START The records

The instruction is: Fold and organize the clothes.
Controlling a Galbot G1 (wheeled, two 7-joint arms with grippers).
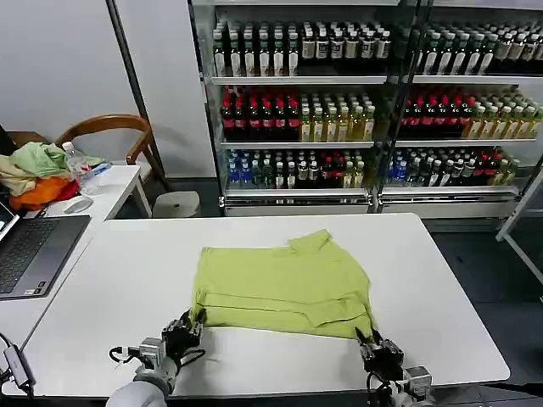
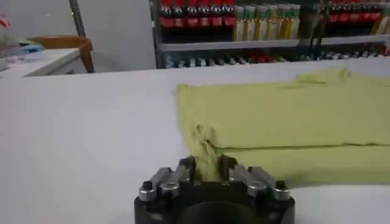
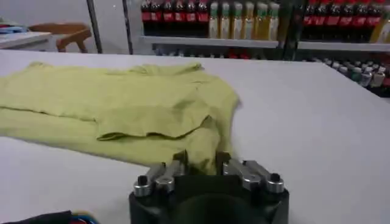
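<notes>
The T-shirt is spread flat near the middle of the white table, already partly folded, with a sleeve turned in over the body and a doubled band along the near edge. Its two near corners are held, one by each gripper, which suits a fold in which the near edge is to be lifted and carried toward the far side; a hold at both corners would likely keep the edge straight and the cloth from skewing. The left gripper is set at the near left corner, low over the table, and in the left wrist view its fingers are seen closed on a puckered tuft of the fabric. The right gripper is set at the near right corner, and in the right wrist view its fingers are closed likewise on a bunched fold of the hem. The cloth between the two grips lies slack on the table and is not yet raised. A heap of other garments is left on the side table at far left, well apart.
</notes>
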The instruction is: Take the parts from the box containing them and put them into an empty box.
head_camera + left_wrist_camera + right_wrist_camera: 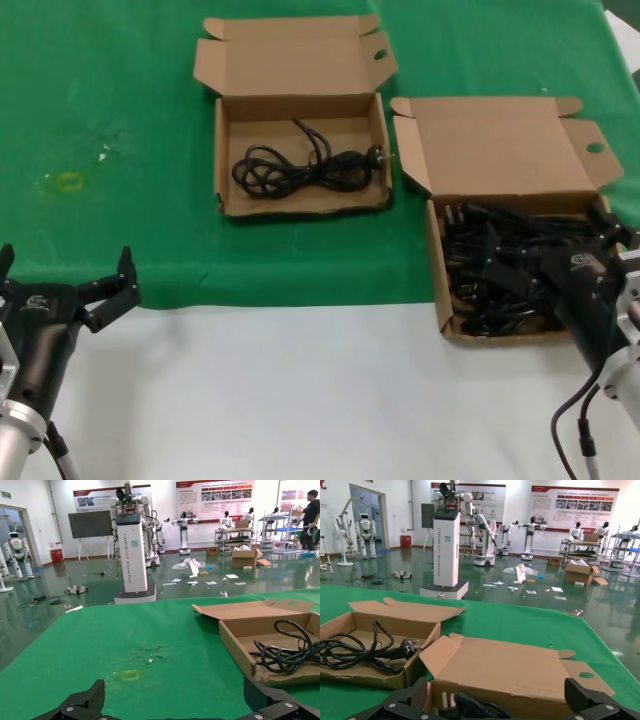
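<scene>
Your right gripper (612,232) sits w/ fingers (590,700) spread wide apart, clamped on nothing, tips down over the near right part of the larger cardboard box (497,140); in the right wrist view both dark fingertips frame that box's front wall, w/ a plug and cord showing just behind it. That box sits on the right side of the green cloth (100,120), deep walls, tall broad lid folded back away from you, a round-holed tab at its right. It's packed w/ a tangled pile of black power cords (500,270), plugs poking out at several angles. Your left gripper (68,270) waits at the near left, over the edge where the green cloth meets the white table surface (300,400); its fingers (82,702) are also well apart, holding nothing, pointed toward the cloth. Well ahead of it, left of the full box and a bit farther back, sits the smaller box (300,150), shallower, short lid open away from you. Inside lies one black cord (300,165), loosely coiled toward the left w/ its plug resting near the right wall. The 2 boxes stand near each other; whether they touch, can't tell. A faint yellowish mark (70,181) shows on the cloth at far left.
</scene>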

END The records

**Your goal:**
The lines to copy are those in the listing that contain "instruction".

**Written answer:**
The instruction is: Fold and organize the clothes.
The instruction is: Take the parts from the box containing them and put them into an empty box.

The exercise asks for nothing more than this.